§ EXERCISE REQUIREMENTS: The required lines are those that contain "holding"; pull them out of the data and copy them.

§ RECORDED INFORMATION:
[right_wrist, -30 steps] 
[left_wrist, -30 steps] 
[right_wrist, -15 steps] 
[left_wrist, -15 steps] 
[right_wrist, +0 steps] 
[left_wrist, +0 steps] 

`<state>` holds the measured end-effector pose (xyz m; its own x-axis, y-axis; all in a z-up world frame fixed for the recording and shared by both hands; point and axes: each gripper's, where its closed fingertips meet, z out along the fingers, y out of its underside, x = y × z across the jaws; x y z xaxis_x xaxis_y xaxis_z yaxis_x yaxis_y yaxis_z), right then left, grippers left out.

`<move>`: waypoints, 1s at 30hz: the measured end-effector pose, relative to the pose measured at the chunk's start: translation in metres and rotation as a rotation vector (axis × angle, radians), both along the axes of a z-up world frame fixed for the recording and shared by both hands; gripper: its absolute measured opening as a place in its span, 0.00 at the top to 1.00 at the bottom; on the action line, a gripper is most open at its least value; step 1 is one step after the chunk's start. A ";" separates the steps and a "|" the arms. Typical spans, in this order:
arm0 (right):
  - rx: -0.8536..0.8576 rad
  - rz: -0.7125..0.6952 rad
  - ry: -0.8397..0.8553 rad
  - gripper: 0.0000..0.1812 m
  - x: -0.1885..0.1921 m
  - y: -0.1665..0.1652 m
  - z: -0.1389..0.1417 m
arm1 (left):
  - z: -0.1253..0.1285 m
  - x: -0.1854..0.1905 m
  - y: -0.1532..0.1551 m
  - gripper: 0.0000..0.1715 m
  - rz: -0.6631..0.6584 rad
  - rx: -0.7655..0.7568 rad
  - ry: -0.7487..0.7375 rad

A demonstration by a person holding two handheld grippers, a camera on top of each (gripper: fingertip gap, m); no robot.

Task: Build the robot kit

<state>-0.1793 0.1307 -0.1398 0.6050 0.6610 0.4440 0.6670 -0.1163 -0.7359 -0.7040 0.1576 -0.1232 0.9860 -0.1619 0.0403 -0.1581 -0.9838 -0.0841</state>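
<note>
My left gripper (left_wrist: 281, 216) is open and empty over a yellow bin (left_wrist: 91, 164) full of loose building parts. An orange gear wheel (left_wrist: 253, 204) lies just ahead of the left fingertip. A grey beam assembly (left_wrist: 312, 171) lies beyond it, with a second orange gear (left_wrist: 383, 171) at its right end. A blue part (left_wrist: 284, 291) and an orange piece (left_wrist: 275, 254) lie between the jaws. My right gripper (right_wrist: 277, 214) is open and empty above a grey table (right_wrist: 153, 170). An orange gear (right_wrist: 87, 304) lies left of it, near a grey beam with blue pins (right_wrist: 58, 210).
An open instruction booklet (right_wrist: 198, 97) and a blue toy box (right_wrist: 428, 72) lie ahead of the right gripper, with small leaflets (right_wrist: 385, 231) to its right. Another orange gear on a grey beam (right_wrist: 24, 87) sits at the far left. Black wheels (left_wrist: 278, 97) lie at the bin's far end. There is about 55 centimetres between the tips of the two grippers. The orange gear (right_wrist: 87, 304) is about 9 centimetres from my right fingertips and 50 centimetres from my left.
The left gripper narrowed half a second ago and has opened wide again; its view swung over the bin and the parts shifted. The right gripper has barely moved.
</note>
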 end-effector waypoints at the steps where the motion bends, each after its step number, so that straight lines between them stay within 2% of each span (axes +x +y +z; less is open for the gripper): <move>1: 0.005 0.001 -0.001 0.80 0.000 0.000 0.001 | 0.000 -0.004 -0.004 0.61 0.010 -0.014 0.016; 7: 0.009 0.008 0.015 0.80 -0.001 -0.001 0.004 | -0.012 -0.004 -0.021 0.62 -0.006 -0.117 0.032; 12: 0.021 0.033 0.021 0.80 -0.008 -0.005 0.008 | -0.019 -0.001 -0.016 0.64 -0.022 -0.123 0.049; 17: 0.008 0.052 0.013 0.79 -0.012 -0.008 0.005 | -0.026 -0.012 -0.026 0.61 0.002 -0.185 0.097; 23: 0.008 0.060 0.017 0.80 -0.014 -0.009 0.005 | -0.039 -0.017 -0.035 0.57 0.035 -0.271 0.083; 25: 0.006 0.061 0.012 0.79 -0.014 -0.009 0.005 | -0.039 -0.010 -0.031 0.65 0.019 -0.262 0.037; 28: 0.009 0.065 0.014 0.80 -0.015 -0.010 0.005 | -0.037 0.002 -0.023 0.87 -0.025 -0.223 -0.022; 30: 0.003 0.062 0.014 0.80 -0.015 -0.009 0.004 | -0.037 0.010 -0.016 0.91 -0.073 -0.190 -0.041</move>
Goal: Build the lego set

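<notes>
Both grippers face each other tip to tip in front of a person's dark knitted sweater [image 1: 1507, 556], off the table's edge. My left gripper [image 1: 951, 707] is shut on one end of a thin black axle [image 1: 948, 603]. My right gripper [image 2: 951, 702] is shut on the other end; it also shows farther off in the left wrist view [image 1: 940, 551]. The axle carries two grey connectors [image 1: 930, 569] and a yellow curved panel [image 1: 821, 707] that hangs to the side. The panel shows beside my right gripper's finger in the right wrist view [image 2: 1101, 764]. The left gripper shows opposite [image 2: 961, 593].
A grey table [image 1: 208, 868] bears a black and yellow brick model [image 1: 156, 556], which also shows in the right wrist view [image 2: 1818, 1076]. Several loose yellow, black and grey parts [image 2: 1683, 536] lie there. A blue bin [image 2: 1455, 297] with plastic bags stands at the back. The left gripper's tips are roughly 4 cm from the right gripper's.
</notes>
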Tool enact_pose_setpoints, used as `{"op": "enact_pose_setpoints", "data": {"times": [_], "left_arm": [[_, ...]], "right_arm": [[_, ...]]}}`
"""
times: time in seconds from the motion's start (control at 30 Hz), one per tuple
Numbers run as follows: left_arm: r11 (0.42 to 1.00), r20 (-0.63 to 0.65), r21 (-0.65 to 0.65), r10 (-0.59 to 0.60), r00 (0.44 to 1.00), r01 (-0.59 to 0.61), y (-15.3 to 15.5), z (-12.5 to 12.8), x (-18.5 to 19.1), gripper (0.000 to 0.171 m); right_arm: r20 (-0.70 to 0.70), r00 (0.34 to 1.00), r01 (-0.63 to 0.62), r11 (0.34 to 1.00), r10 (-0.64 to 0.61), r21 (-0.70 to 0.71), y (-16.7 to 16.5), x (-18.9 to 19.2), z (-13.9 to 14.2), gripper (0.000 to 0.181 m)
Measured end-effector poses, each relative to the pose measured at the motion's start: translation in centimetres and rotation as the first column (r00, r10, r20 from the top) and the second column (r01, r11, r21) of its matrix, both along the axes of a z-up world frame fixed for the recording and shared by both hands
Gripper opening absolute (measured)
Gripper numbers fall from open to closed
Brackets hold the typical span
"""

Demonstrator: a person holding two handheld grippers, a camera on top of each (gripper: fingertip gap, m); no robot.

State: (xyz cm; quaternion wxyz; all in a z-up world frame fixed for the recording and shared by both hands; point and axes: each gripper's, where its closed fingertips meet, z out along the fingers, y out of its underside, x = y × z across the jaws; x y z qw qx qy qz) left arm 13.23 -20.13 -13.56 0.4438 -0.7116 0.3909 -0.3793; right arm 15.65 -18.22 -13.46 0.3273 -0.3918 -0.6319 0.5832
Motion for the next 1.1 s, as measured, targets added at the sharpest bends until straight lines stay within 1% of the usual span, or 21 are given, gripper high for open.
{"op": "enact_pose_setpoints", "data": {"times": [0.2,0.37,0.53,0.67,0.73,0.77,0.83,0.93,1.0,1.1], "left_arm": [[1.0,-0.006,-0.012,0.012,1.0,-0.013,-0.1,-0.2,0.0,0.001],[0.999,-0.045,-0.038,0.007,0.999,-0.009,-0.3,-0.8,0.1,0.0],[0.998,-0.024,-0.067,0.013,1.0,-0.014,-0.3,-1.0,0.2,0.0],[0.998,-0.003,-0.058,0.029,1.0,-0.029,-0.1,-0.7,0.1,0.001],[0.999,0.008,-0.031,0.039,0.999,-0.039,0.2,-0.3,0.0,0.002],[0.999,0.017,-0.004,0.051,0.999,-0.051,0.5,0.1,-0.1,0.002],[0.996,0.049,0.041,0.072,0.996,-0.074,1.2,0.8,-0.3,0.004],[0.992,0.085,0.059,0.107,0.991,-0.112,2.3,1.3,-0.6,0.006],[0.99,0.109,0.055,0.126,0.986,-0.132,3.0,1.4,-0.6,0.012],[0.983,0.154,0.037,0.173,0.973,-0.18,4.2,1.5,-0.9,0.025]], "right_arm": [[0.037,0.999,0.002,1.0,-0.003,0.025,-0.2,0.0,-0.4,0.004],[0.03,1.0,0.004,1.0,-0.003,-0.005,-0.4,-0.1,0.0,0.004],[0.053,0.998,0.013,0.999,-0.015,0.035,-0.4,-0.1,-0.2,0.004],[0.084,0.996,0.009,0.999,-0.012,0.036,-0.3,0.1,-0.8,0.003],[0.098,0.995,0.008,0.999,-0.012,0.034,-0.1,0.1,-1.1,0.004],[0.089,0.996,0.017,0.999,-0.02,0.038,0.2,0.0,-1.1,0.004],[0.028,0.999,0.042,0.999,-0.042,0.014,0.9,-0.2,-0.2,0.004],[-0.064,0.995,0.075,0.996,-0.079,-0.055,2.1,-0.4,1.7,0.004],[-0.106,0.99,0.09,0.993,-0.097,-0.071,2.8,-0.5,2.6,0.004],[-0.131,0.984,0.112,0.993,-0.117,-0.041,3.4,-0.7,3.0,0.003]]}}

§ WRITTEN ANSWER:
A demonstration by a person holding two handheld grippers, a camera on top of each (gripper: fingertip gap, m); no robot.
Demonstrator: a person holding two handheld grippers, a camera on top of each (gripper: fingertip gap, m); no robot.

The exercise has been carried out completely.